**WORK INSTRUCTION**.
Restate word for word every line from the top of the data below down through the line that holds "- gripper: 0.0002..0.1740".

**DATASET EXTRACT**.
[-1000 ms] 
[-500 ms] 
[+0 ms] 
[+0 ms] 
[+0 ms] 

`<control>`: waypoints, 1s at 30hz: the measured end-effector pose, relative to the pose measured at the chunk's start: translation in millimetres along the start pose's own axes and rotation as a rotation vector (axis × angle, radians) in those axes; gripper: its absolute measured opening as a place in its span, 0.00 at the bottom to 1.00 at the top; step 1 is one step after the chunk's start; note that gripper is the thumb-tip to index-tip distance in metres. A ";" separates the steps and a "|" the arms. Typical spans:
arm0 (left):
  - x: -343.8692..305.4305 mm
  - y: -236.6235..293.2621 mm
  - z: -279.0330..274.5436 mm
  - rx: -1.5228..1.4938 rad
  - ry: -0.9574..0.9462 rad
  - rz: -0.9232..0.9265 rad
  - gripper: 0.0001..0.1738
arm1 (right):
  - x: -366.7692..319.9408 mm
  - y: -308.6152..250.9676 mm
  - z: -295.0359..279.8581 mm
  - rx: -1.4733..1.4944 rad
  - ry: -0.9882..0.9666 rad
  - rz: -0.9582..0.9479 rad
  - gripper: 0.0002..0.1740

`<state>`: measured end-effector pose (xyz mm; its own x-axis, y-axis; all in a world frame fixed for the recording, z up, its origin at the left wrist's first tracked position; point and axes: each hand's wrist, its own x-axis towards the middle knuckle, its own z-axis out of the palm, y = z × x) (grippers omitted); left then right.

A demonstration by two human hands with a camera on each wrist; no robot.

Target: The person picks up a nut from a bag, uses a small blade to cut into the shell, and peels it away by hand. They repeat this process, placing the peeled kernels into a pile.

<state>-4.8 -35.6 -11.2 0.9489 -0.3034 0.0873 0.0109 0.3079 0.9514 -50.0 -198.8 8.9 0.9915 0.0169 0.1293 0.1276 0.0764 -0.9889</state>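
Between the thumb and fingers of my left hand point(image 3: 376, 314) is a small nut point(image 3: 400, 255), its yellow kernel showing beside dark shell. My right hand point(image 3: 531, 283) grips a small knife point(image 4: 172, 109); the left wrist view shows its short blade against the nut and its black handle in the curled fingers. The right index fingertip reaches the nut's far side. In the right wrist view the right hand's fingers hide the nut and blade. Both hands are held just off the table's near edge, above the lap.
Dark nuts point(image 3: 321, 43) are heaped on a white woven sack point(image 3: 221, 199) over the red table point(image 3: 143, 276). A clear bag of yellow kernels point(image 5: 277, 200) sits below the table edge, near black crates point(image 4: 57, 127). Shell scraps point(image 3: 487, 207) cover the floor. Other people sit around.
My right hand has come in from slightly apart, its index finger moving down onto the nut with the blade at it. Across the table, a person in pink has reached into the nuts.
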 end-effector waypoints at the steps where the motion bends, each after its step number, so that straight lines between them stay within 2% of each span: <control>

**RESPONSE TO THE TASK**.
[-1000 ms] 
[-500 ms] 
[+0 ms] 
[+0 ms] 
[+0 ms] 

`<control>`: waypoints, 1s at 30hz: the measured end-effector pose, relative to the pose measured at the chunk's start: translation in millimetres along the start pose's own axes and rotation as a rotation vector (axis × angle, radians) in those axes; gripper: its absolute measured opening as a place in its span, 0.00 at the bottom to 1.00 at the top; step 1 is one step after the chunk's start; note that gripper is the thumb-tip to index-tip distance in metres. A ";" separates the steps and a "|" the arms. Typical spans:
arm0 (left):
  - x: -343.8692..305.4305 mm
  - y: -236.6235..293.2621 mm
  - z: -279.0330..274.5436 mm
  - rx: -1.5228..1.4938 rad
  - ry: -0.9574..0.9462 rad
  - rz: -0.9232..0.9265 rad
  - gripper: 0.0001..0.1738
arm1 (right):
  - x: -366.7692..319.9408 mm
  - y: -308.6152..250.9676 mm
  - z: -295.0359..279.8581 mm
  - rx: -1.4733..1.4944 rad
  - ry: -0.9882..0.9666 rad
  - rz: -0.9582..0.9479 rad
  - gripper: 0.0002..0.1740

Nothing remains to be added to this answer.